- What you should do: Exactly reproduce the lines from the top of the entries below through the line containing "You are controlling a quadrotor", with both ends included.

- The data:
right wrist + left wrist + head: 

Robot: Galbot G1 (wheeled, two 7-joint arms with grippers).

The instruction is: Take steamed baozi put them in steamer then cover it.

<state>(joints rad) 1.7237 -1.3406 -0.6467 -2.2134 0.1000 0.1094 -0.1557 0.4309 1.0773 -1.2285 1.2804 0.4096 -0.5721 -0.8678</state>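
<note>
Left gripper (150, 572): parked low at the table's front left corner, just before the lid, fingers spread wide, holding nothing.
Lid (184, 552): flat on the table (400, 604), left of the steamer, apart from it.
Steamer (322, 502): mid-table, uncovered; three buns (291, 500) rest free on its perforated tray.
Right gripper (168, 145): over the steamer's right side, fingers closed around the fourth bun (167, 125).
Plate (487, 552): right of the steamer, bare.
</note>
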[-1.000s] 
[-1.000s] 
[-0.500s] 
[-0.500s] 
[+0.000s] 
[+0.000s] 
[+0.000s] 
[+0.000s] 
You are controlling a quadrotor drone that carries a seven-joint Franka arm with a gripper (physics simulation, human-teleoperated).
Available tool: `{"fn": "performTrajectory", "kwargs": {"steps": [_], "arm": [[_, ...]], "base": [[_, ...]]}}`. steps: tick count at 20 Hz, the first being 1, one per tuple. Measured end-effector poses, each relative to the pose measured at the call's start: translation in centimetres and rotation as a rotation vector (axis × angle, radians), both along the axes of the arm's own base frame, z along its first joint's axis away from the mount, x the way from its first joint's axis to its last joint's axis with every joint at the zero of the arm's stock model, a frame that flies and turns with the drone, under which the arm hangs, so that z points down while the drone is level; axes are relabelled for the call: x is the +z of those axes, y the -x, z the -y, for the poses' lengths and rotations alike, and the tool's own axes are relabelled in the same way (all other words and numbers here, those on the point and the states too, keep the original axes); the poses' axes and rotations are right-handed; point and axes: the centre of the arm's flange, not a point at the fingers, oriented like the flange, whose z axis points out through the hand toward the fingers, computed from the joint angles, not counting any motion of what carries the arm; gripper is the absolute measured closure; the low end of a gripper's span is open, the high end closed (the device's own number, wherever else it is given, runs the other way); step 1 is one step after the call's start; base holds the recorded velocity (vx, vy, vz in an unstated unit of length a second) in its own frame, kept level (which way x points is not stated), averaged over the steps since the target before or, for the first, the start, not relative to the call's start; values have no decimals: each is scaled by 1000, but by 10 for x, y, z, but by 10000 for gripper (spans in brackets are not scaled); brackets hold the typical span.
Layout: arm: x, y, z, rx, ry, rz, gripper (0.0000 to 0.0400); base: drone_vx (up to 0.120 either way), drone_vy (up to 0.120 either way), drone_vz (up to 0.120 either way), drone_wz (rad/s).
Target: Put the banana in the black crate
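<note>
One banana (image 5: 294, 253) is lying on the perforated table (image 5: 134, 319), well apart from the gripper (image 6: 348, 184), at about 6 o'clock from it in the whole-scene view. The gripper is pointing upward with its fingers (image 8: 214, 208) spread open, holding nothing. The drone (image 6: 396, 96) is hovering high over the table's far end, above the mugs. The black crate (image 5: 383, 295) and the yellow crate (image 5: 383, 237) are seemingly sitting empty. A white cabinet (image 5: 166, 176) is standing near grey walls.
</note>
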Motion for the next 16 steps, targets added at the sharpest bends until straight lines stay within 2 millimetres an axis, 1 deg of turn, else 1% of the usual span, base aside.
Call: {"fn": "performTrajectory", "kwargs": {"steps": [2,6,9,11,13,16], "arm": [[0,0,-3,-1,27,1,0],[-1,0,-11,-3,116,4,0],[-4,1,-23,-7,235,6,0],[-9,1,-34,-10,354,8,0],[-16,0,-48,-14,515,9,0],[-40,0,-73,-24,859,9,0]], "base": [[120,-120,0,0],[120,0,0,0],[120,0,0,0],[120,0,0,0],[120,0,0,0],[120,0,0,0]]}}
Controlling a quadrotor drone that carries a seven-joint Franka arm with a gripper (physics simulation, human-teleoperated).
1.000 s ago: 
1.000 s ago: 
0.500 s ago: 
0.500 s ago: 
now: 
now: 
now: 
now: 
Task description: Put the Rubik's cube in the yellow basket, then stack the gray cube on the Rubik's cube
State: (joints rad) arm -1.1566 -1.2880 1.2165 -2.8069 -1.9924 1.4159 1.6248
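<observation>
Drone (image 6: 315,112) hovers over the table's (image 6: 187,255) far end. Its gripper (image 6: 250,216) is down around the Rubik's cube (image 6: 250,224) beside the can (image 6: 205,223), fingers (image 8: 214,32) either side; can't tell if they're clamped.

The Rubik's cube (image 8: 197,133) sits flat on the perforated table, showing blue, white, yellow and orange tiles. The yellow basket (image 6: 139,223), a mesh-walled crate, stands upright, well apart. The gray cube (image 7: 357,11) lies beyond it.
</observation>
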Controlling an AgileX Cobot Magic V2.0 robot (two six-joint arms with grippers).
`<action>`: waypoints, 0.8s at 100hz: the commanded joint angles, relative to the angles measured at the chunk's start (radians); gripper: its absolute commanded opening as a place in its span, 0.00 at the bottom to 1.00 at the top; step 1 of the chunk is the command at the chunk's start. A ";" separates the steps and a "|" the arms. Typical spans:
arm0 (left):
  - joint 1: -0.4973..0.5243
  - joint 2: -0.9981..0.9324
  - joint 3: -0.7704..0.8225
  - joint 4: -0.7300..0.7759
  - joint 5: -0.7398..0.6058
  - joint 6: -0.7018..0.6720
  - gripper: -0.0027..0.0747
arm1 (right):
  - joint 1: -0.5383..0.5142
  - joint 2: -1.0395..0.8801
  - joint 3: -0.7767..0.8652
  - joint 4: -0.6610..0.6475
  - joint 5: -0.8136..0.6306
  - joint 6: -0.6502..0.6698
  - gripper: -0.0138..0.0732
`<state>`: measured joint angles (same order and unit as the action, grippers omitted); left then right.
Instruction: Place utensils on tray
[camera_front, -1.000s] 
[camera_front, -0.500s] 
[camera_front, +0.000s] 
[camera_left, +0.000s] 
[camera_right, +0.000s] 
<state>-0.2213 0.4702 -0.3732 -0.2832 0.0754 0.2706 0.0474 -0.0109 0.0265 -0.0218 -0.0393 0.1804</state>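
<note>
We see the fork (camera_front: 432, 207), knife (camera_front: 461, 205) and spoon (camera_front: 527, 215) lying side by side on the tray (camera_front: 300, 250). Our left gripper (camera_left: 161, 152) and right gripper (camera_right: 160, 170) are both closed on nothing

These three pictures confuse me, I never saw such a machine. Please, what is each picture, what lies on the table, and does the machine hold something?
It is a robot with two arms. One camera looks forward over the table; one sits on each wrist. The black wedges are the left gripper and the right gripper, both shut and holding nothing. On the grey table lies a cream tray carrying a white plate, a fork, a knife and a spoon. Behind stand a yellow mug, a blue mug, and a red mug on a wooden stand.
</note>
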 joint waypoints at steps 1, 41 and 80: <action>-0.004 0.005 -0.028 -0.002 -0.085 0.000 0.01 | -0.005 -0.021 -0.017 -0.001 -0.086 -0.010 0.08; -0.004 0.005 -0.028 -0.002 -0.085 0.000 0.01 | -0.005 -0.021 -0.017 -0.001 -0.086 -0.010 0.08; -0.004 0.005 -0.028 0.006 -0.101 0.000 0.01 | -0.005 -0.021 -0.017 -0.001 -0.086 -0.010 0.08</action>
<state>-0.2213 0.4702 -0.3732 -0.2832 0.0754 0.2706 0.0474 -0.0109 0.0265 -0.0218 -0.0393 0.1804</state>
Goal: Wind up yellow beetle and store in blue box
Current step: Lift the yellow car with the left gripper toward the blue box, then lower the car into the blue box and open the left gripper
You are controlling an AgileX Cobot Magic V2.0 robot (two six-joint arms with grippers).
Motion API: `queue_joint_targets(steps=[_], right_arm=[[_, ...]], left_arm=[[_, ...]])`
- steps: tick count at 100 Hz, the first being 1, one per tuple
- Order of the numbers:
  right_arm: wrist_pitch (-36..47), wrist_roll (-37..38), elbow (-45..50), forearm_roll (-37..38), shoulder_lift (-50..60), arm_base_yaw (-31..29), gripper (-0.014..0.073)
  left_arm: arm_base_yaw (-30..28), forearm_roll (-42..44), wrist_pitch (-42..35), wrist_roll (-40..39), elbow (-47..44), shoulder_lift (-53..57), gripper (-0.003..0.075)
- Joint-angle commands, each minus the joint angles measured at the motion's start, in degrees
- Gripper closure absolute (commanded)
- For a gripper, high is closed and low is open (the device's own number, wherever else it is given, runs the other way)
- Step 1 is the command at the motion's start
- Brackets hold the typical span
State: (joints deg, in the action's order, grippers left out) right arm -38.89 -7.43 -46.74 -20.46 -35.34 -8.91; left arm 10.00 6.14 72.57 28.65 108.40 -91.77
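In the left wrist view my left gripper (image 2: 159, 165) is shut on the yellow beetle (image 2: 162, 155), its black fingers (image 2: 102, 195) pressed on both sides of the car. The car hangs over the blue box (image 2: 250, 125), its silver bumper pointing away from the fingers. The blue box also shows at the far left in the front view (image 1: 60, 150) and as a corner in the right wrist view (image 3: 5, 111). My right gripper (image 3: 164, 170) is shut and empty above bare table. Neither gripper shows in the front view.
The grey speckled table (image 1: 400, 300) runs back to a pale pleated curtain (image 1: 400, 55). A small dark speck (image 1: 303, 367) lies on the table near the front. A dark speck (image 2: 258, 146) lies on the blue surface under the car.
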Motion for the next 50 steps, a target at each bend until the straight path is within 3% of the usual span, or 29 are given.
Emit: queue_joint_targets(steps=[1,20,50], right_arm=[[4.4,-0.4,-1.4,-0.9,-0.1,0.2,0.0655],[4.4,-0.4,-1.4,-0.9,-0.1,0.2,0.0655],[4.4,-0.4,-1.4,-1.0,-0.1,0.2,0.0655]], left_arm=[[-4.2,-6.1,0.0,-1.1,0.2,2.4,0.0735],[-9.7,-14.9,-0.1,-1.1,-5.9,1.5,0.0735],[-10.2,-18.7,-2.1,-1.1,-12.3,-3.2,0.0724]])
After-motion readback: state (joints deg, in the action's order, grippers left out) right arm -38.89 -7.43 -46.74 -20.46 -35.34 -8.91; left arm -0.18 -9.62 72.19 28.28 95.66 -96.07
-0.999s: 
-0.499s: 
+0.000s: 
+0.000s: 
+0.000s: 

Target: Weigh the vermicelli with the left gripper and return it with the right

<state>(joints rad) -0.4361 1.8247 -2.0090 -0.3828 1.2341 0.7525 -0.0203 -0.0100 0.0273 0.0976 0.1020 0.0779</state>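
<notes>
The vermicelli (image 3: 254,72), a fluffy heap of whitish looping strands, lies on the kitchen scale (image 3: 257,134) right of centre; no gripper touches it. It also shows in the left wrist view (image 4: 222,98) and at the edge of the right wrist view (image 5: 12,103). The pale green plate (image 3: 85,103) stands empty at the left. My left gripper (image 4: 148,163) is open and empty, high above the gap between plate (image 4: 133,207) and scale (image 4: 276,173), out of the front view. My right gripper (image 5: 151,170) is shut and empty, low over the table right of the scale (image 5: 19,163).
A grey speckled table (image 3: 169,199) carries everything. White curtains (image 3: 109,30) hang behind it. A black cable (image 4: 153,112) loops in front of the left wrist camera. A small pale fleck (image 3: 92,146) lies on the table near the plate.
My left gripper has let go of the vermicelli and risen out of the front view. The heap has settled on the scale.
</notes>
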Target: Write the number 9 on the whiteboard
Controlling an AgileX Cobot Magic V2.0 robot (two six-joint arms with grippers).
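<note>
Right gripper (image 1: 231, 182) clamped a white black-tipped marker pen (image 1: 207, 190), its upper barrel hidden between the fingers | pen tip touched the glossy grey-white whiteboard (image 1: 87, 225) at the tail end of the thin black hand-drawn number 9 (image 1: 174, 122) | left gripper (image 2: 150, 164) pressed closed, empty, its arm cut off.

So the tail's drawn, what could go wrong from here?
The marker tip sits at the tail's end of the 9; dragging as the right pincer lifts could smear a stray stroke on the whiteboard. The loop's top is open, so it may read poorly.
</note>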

- Response box:
right wrist + left wrist + head: 

Robot: Galbot G1 (wheeled, two 7-joint arms with grippers).

The instruction is: Take steamed baozi put them in steamer then cover it.

<state>(joints rad) 1.7237 -1.3406 -0.6467 -2.2134 0.1000 0.1094 -0.1557 0.4309 1.0773 -1.2285 1.2804 0.4096 -0.5721 -0.8678</state>
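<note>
Left gripper (150, 572): parked low at the table's front left corner, just before the lid, fingers spread wide, holding nothing.
Lid (184, 552): flat on the table (400, 604), left of the steamer, apart from it.
Steamer (322, 502): mid-table, uncovered; three buns (291, 500) rest free on its perforated tray.
Right gripper (168, 145): over the steamer's right side, fingers closed around the fourth bun (167, 125).
Plate (487, 552): right of the steamer, bare.
</note>
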[-1.000s] 
[-1.000s] 
[-0.500s] 
[-0.500s] 
[+0.000s] 
[+0.000s] 
[+0.000s] 
[+0.000s] 
You are controlling a quadrotor drone that carries a seven-joint Franka arm with a gripper (physics simulation, human-teleoperated).

The output is finished.